Copy the records below word for word, leaving out nothing.
------------
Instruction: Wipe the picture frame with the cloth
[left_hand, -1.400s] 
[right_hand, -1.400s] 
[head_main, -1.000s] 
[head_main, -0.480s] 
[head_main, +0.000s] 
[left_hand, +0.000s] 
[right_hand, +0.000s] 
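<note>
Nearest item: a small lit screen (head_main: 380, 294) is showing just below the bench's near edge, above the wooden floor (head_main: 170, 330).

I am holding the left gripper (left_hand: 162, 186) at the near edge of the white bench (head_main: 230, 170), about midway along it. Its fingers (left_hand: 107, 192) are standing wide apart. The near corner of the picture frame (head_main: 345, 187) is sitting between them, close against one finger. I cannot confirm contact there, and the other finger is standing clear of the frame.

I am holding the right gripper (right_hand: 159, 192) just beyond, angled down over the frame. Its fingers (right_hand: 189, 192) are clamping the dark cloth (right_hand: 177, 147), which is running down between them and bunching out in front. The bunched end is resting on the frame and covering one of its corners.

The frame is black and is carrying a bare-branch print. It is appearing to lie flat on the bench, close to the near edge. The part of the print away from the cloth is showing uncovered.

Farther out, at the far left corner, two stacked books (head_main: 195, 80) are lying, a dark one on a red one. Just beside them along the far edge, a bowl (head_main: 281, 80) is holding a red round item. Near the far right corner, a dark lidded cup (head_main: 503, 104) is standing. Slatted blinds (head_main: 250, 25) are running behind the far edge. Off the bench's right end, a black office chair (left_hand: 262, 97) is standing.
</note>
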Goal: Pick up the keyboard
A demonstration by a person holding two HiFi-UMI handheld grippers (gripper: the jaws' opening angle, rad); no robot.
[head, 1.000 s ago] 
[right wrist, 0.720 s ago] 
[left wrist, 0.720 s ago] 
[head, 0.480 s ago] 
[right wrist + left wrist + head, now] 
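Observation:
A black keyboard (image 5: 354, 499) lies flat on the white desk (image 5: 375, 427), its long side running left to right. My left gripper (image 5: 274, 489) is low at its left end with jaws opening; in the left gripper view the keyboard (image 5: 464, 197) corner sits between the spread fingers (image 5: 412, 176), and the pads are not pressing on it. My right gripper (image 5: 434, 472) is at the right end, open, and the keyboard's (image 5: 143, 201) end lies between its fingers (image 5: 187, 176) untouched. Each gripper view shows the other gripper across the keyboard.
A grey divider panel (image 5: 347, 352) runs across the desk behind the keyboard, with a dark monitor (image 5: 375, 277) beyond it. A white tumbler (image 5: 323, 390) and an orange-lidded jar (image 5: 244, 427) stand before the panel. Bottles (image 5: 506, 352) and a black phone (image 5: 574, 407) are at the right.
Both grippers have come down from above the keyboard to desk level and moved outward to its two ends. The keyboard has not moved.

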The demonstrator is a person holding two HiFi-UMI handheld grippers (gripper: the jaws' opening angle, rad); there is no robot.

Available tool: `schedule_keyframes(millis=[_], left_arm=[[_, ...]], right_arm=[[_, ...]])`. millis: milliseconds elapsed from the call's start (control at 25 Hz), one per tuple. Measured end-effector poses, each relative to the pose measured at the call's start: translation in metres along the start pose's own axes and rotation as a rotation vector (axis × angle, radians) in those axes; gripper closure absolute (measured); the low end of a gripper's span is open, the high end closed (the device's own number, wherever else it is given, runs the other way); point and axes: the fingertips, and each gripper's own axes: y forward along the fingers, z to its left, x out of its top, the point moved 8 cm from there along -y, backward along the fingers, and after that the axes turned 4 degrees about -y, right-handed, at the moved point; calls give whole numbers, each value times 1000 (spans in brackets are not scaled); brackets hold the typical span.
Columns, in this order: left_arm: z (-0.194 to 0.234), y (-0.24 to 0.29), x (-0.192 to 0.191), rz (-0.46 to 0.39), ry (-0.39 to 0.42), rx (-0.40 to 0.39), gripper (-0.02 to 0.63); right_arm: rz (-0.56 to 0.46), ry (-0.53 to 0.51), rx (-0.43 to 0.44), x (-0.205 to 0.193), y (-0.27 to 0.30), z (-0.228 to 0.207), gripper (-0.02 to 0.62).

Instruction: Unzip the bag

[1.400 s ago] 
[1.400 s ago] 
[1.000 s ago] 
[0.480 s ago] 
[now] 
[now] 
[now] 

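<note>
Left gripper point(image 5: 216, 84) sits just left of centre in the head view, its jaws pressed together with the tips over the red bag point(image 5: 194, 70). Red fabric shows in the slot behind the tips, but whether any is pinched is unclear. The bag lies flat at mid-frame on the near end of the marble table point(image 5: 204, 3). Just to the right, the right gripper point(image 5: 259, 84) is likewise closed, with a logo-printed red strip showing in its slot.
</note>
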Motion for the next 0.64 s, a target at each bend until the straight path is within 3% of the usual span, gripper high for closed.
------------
• [EXPECTED OUTPUT]
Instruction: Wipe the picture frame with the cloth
[left_hand, -1.400s] 
[right_hand, -1.400s] 
[head_main, -1.000s] 
[head_main, -0.480s] 
[head_main, +0.000s] 
[left_hand, +0.000s] 
[right_hand, +0.000s] 
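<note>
Nearest item: a small lit screen (head_main: 380, 294) is showing just below the bench's near edge, above the wooden floor (head_main: 170, 330).

I am holding the left gripper (left_hand: 162, 186) at the near edge of the white bench (head_main: 230, 170), about midway along it. Its fingers (left_hand: 107, 192) are standing wide apart. The near corner of the picture frame (head_main: 345, 187) is sitting between them, close against one finger. I cannot confirm contact there, and the other finger is standing clear of the frame.

I am holding the right gripper (right_hand: 159, 192) just beyond, angled down over the frame. Its fingers (right_hand: 189, 192) are clamping the dark cloth (right_hand: 177, 147), which is running down between them and bunching out in front. The bunched end is resting on the frame and covering one of its corners.

The frame is black and is carrying a bare-branch print. It is appearing to lie flat on the bench, close to the near edge. The part of the print away from the cloth is showing uncovered.

Farther out, at the far left corner, two stacked books (head_main: 195, 80) are lying, a dark one on a red one. Just beside them along the far edge, a bowl (head_main: 281, 80) is holding a red round item. Near the far right corner, a dark lidded cup (head_main: 503, 104) is standing. Slatted blinds (head_main: 250, 25) are running behind the far edge. Off the bench's right end, a black office chair (left_hand: 262, 97) is standing.
</note>
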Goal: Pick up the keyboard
A demonstration by a person holding two HiFi-UMI handheld grippers (gripper: the jaws' opening angle, rad); no robot.
[head, 1.000 s ago] 
[right wrist, 0.720 s ago] 
[left wrist, 0.720 s ago] 
[head, 0.480 s ago] 
[right wrist + left wrist + head, now] 
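Observation:
A black keyboard (image 5: 354, 499) lies flat on the white desk (image 5: 375, 427), its long side running left to right. My left gripper (image 5: 274, 489) is low at its left end with jaws opening; in the left gripper view the keyboard (image 5: 464, 197) corner sits between the spread fingers (image 5: 412, 176), and the pads are not pressing on it. My right gripper (image 5: 434, 472) is at the right end, open, and the keyboard's (image 5: 143, 201) end lies between its fingers (image 5: 187, 176) untouched. Each gripper view shows the other gripper across the keyboard.
A grey divider panel (image 5: 347, 352) runs across the desk behind the keyboard, with a dark monitor (image 5: 375, 277) beyond it. A white tumbler (image 5: 323, 390) and an orange-lidded jar (image 5: 244, 427) stand before the panel. Bottles (image 5: 506, 352) and a black phone (image 5: 574, 407) are at the right.
Both grippers have come down from above the keyboard to desk level and moved outward to its two ends. The keyboard has not moved.
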
The demonstrator is a person holding two HiFi-UMI handheld grippers (gripper: the jaws' opening angle, rad); there is no robot.

Available tool: `schedule_keyframes(millis=[_], left_arm=[[_, ...]], right_arm=[[_, ...]])`. millis: milliseconds elapsed from the call's start (control at 25 Hz), one per tuple. Measured end-effector poses, each relative to the pose measured at the call's start: translation in metres along the start pose's own axes and rotation as a rotation vector (axis × angle, radians) in those axes; gripper closure absolute (measured); the low end of a gripper's span is open, the high end closed (the device's own number, wherever else it is given, runs the other way); point and axes: the fingertips, and each gripper's own axes: y forward along the fingers, z to its left, x out of its top, the point moved 8 cm from there along -y, backward along the fingers, and after that the axes turned 4 degrees about -y, right-handed, at the moved point; calls give whole numbers, each value times 1000 (spans in brackets are not scaled); brackets hold the typical span.
Columns, in this order: left_arm: z (-0.194 to 0.234), y (-0.24 to 0.29), x (-0.192 to 0.191), rz (-0.46 to 0.39), ry (-0.39 to 0.42), rx (-0.40 to 0.39), gripper (-0.02 to 0.63); right_arm: rz (-0.56 to 0.46), ry (-0.53 to 0.51), rx (-0.43 to 0.44), x (-0.205 to 0.193), y (-0.27 to 0.30), z (-0.228 to 0.207), gripper (-0.02 to 0.62).

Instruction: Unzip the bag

[1.400 s ago] 
[1.400 s ago] 
[1.000 s ago] 
[0.480 s ago] 
[now] 
[now] 
[now] 

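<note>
Left gripper point(image 5: 216, 84) sits just left of centre in the head view, its jaws pressed together with the tips over the red bag point(image 5: 194, 70). Red fabric shows in the slot behind the tips, but whether any is pinched is unclear. The bag lies flat at mid-frame on the near end of the marble table point(image 5: 204, 3). Just to the right, the right gripper point(image 5: 259, 84) is likewise closed, with a logo-printed red strip showing in its slot.
</note>
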Motion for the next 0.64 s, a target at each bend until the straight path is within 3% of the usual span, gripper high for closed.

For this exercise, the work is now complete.